One is sunscreens.  The sustainability and health aspects of certain types of sunscreen that are more chemically based are losing share rapidly to mineral-based sunscreens -- which have better sustainability profiles, and don’t sink into your skin the same way as chemically based sunscreens. Due to a combination of such factors, there are radical marketshare shifts in that category.

It’s hard for the product innovation pipeline to keep up with that unless you see these trends coming a long way away.

What are you seeing from brands trying to stay ahead?

Brands are increasingly trying to identify where innovation emerges, where these trends first show up. Sometimes restaurant menus will show early trends in terms of diet. Sometimes it emerges in smaller, independent, health-oriented grocery retail.

You’re seeing CPG brands going out into the world and trying to find these things. And they do a lot of experimentation; they create products, they do testing, and they see what the winners are.

The other challenge is trying to understand what consumer preferences are driving emerging products. You have to do a deep dive on what that product is actually about, what attributes of the product people care about, and what adjacent trends are swirling around a particular category.

Why do you think these consumer trends are shifting so rapidly?

Millennials and younger generations are much more mindful of the impact their behaviors have on the world, the environment and other people. That concern is being expressed in how they live and the choices they are making, and that flows into what they buy.

Values-oriented consumers are less price-sensitive on products where they can shop their values, compared to other products. They’ll tolerate some price increases and price differentials if their perceived values are expressed by the product.

Almost 50% of all consumers are shopping their values in at least one category. That can be a health concern, like avoiding gluten or sugar, or it can be things like sustainability. It’s not that people are either values-oriented shoppers or not. It gets very specific to categories and needs.

Are there specific sets of values they’re more likely to prioritize?

In our research, we found that sustainability tends to be the value the most people are trying to express. It also tends to be trickiest. There’s a lot of greenwashing. It’s very difficult to capture the full impact of a particular product. There’s a lot of work being done, by a lot of parties, to try to provide more transparency.

What most sets the current moment apart from the past couple of years?

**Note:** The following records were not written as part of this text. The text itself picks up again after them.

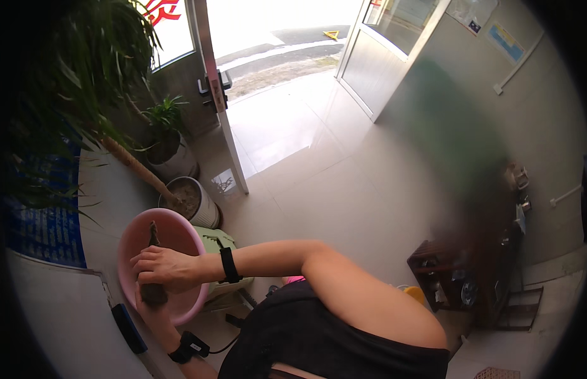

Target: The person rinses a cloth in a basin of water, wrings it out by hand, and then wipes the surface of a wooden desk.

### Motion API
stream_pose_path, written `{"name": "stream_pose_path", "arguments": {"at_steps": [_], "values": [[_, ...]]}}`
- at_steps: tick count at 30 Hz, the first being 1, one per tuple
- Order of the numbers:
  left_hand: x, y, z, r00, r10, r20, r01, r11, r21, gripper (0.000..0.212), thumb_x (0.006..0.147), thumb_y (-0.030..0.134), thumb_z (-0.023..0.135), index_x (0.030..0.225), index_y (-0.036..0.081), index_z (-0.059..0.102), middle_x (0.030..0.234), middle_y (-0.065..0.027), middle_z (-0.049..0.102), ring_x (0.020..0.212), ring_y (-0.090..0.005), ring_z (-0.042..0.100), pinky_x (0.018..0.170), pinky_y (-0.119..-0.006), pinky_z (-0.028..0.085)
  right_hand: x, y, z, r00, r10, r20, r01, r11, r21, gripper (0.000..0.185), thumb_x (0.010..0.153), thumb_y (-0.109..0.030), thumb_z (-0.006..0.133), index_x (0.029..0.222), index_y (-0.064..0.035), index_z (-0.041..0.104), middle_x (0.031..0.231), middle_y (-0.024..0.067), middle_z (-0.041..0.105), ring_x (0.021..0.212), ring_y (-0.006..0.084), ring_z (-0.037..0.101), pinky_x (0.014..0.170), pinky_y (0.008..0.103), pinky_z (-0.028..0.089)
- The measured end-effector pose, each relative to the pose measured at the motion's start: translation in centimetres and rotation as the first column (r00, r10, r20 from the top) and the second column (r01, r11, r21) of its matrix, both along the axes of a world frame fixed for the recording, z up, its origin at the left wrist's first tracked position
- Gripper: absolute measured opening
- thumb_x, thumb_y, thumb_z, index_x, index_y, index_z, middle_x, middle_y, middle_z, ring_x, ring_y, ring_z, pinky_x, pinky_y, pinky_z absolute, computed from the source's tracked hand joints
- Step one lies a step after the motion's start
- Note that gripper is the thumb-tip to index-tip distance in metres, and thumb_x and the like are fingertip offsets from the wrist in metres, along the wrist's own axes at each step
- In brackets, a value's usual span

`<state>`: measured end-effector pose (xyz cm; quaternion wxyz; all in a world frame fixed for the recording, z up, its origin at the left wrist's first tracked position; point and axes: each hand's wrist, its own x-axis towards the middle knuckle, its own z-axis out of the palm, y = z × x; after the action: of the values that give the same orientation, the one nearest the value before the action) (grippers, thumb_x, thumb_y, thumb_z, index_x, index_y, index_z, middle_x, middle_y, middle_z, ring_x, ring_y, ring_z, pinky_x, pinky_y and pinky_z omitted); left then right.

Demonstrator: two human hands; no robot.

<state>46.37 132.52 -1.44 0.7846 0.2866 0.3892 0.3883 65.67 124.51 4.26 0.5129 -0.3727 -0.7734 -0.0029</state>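
Observation:
A dark, twisted cloth (154, 293) is held over a pink plastic basin (198, 241). My right hand (172, 267) grips it from above, the fingers curled around its middle. My left hand (144, 303) is lower down and closed around the near end, partly hidden by the cloth and my right hand. One thin end of the cloth sticks up past my right knuckles. The basin rests on or against a light green plastic item (220, 241), mostly covered by the basin and my arm. What lies in the bottom of the basin cannot be made out.
Two potted plants (201, 208) stand beyond the basin, near an open door (222, 99). A second door leaf (369, 71) is at the far side. At right is a dark wooden cabinet (426, 265). A blue-and-black object (127, 327) lies left of my forearm.

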Motion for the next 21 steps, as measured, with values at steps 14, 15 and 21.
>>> {"name": "stream_pose_path", "arguments": {"at_steps": [14,15,21], "values": [[22.1,-16.6,4.7,0.543,-0.767,-0.342,0.767,0.287,0.574,0.064,0.096,0.046,0.049,0.142,0.002,0.036,0.144,-0.0114,0.039,0.134,-0.0244,0.036,0.107,-0.043,0.031,13.7,-28.6,7.4,0.393,-0.775,-0.496,0.690,0.604,-0.398,0.028,0.083,-0.026,0.066,0.083,0.0019,0.063,0.076,0.0180,0.061,0.068,0.0277,0.060,0.065,0.0361,0.047],[23.2,-19.5,5.5,0.506,-0.747,-0.432,0.765,0.157,0.624,0.068,0.096,0.048,0.048,0.144,0.003,0.033,0.147,-0.0108,0.036,0.137,-0.0243,0.032,0.109,-0.044,0.027,14.0,-31.0,7.3,0.364,-0.789,-0.495,0.715,0.578,-0.394,0.028,0.083,-0.026,0.066,0.083,0.0019,0.063,0.076,0.0180,0.061,0.068,0.0277,0.060,0.065,0.0361,0.047],[31.0,-33.2,1.4,0.268,-0.884,-0.382,0.784,-0.030,0.620,0.050,0.084,0.004,0.068,0.130,-0.001,0.049,0.119,-0.0082,0.058,0.107,-0.0163,0.056,0.090,-0.030,0.047,14.8,-44.4,4.1,0.314,-0.932,-0.183,0.701,0.357,-0.617,0.029,0.083,-0.026,0.063,0.093,0.0013,0.062,0.081,0.0214,0.066,0.078,0.0368,0.065,0.073,0.0423,0.050]]}}
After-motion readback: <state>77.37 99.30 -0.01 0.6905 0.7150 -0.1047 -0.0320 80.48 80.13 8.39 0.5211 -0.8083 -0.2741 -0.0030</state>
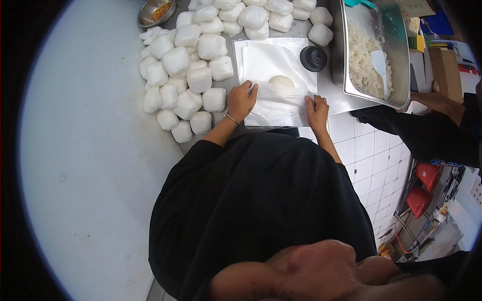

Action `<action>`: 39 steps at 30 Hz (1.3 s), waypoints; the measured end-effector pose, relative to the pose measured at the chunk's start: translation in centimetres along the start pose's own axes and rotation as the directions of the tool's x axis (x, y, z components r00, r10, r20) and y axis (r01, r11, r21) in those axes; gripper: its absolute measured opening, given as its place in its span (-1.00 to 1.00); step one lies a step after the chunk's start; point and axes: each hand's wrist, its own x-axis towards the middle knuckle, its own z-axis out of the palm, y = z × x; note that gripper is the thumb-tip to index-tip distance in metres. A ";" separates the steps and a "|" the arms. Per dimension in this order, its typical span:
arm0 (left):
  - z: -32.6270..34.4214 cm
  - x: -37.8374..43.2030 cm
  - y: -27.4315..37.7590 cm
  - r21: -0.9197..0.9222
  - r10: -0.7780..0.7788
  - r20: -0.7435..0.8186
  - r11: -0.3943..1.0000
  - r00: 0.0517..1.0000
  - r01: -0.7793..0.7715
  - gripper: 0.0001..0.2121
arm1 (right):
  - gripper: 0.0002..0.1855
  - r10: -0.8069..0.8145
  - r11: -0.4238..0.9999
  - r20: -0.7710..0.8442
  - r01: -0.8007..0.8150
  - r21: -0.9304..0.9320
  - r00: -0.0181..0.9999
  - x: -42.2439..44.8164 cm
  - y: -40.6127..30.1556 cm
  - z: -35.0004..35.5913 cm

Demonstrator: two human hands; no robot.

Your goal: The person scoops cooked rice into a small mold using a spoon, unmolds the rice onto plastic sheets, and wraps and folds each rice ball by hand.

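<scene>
A round rice cake [281, 81] rests on a stack of white wrapping paper [278, 60]. The near edge of the top sheet [280, 98] is lifted and folded up over the cake's near part. My left hand [241, 99] pinches the left corner of that fold between thumb and fingers. At the right corner, my right hand [318, 109] grips the same sheet. Just beyond the paper's right side stands a black round mould or press [313, 59]. White paper-wrapped parcels [199, 79] are heaped close to my left hand.
A deep steel pan [340, 67] of cooked rice [361, 52], with a white paddle [379, 67] in it, stands at the right. A metal bowl [145, 15] with orange-brown filling is at the far left. Another person's arm [438, 103] reaches beside the pan. Red containers [419, 201] lie farther right.
</scene>
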 end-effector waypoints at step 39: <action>3.7 -0.7 -0.2 0.129 0.756 0.092 0.637 0.648 -0.760 -0.60 | -0.83 -0.419 0.892 -0.011 0.410 -0.193 0.908 9.6 -4.2 3.4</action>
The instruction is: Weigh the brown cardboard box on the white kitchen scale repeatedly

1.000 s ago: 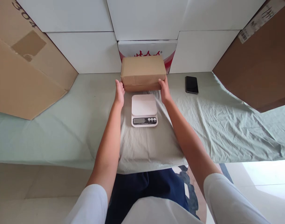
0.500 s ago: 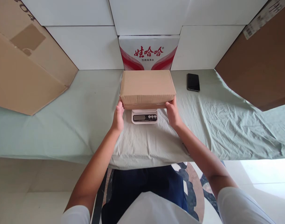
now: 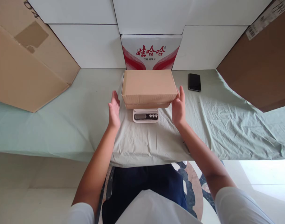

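A plain brown cardboard box (image 3: 149, 87) rests on a small white kitchen scale (image 3: 145, 115), covering its platform; only the scale's display and buttons show below the box. My left hand (image 3: 114, 109) hovers open a little to the left of the box, not touching it. To the right of the box, my right hand (image 3: 179, 107) is open too, with its fingertips close to the box's right edge. Both palms face inward toward the box.
A pale green cloth (image 3: 63, 124) covers the table. A black phone (image 3: 195, 82) lies at the back right. A white and red printed carton (image 3: 151, 53) stands behind the box. Large brown cardboard boxes lean at far left (image 3: 23, 71) and far right (image 3: 261, 68). White boxes (image 3: 86, 46) line the back.
The box came from the back of the table toward me and down onto the scale. Both hands have let go of it and drawn slightly apart.
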A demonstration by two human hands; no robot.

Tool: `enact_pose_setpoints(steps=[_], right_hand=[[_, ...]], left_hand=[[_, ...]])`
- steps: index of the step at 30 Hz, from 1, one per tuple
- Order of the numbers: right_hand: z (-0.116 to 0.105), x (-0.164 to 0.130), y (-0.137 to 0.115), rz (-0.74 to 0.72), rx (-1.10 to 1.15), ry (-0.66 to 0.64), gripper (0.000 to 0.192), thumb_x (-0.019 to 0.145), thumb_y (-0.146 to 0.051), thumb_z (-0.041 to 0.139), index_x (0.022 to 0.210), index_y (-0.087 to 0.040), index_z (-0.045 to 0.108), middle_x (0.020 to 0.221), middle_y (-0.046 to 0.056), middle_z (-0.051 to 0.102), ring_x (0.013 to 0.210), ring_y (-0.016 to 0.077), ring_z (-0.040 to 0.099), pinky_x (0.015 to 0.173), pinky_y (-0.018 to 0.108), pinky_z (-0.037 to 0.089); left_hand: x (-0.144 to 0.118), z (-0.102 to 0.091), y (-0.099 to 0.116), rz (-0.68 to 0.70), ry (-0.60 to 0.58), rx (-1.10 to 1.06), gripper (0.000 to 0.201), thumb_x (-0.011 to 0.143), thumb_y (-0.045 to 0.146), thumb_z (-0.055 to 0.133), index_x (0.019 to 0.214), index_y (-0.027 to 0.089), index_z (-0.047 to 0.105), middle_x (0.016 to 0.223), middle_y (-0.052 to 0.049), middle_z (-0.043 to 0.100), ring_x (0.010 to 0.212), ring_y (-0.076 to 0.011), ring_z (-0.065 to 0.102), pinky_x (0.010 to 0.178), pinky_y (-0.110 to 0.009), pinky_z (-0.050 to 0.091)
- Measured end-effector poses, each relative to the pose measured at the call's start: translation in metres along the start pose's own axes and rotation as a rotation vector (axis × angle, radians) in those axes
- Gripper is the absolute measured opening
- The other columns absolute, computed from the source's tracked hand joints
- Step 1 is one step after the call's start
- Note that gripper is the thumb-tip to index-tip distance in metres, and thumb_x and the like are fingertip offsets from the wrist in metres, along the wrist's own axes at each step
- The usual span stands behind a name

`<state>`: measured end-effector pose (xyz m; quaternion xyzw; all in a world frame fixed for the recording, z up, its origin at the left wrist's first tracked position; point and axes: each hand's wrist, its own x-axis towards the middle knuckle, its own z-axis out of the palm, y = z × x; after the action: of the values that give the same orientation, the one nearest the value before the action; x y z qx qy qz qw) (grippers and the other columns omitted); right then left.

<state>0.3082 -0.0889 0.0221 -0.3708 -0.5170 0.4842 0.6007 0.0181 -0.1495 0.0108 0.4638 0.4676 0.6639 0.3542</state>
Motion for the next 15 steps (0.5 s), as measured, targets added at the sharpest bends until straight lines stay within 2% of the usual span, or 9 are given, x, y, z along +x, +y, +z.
enact_pose_setpoints(steps=[5, 9, 15], right_hand=[[-0.008, 0.006, -0.014, 0.029, 0.055, 0.143, 0.077, 0.079, -0.068, 0.059, 0.15, -0.043, 0.043, 0.171, -0.003, 0.041, 0.166, 0.0271, 0.032, 0.139, 0.056, 0.021], [-0.007, 0.006, -0.015, 0.048, 0.057, 0.171, 0.07, 0.079, -0.064, 0.057, 0.144, -0.04, 0.048, 0.167, -0.001, 0.045, 0.163, 0.027, 0.037, 0.138, 0.055, 0.023], [-0.004, 0.005, -0.003, 0.031, 0.041, 0.132, 0.064, 0.083, -0.061, 0.056, 0.142, -0.038, 0.05, 0.163, 0.002, 0.05, 0.159, 0.029, 0.043, 0.136, 0.059, 0.026]], left_hand=[[0.009, -0.014, 0.003, -0.026, 0.102, -0.022, 0.102, 0.086, 0.092, 0.005, 0.163, 0.036, 0.039, 0.18, 0.0, 0.024, 0.168, -0.0202, 0.019, 0.138, -0.04, 0.019], [0.009, -0.014, 0.002, -0.026, 0.093, -0.003, 0.1, 0.088, 0.091, 0.005, 0.164, 0.036, 0.038, 0.18, 0.0, 0.025, 0.168, -0.0199, 0.018, 0.138, -0.039, 0.019], [0.009, -0.014, -0.003, -0.025, 0.062, -0.022, 0.095, 0.09, 0.09, 0.011, 0.163, 0.036, 0.039, 0.18, 0.001, 0.026, 0.169, -0.021, 0.017, 0.139, -0.042, 0.017]])
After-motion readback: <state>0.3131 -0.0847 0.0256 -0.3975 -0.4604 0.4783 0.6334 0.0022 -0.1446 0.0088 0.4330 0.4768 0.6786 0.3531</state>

We’re at a moment of significant change, almost a tipping point where all of this innovation we’re seeing is beginning to reach mainstream channels. There’s a massive opportunity for innovative CPG brands meeting emerging consumer needs. But it’s tricky, too, because it means a fragmentation of the mass market. It means more products.  How do you connect people and their values with the products and innovation they’re looking for? That’s a challenge that spans the whole ecosystem.